HOW TO COMPLETE THIS TASK
Output the lines below exactly, please, from the first line until the line with "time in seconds", counting both.
──────── INFORMATION PROVIDED ────────
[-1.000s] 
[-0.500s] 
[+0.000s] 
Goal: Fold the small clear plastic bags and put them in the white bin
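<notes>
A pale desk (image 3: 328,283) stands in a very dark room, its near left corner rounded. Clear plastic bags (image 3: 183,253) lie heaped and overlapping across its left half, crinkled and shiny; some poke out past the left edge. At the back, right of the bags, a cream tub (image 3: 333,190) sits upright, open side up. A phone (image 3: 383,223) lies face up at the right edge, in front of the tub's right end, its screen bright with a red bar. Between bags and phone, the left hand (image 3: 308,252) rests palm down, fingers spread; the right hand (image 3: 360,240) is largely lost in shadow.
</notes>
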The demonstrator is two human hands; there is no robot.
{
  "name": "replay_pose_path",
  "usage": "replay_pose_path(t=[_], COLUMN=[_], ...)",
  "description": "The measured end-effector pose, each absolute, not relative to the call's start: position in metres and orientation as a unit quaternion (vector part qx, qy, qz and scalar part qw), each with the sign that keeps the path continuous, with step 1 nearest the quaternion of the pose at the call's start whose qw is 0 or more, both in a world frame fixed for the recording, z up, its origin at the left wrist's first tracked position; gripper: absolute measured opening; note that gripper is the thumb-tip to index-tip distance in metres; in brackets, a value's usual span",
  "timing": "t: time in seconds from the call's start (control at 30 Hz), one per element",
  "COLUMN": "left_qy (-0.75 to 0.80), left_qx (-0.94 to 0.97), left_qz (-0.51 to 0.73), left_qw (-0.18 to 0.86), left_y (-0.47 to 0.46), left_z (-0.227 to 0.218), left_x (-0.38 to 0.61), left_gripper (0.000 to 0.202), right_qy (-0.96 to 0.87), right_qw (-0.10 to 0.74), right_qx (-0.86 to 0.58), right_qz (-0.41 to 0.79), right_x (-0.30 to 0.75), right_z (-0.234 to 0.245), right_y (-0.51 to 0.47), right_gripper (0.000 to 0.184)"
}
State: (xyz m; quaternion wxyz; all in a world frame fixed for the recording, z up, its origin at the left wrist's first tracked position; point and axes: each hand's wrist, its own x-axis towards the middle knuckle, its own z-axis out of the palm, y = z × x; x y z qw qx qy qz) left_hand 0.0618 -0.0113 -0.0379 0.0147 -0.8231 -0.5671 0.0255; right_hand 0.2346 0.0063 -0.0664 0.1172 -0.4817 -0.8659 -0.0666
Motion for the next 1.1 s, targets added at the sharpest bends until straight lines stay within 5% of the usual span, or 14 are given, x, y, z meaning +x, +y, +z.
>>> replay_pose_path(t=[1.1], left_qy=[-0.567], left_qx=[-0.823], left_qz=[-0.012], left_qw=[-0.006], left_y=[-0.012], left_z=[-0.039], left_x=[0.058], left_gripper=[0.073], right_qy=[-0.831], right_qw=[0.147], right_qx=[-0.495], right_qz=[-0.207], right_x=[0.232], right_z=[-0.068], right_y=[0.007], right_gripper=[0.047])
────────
RESULT
[-1.000s] 
[-0.500s] 
[+0.000s] 
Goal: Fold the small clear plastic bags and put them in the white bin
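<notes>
A pale desk (image 3: 328,283) stands in a very dark room, its near left corner rounded. Clear plastic bags (image 3: 183,253) lie heaped and overlapping across its left half, crinkled and shiny; some poke out past the left edge. At the back, right of the bags, a cream tub (image 3: 333,190) sits upright, open side up. A phone (image 3: 383,223) lies face up at the right edge, in front of the tub's right end, its screen bright with a red bar. Between bags and phone, the left hand (image 3: 308,252) rests palm down, fingers spread; the right hand (image 3: 360,240) is largely lost in shadow.
</notes>
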The demonstrator is two human hands; there is no robot.
{
  "name": "replay_pose_path",
  "usage": "replay_pose_path(t=[_], COLUMN=[_], ...)",
  "description": "The measured end-effector pose, each absolute, not relative to the call's start: position in metres and orientation as a unit quaternion (vector part qx, qy, qz and scalar part qw), each with the sign that keeps the path continuous, with step 1 nearest the quaternion of the pose at the call's start whose qw is 0 or more, both in a world frame fixed for the recording, z up, its origin at the left wrist's first tracked position; gripper: absolute measured opening; note that gripper is the thumb-tip to index-tip distance in metres; in brackets, a value's usual span",
  "timing": "t: time in seconds from the call's start (control at 30 Hz), one per element",

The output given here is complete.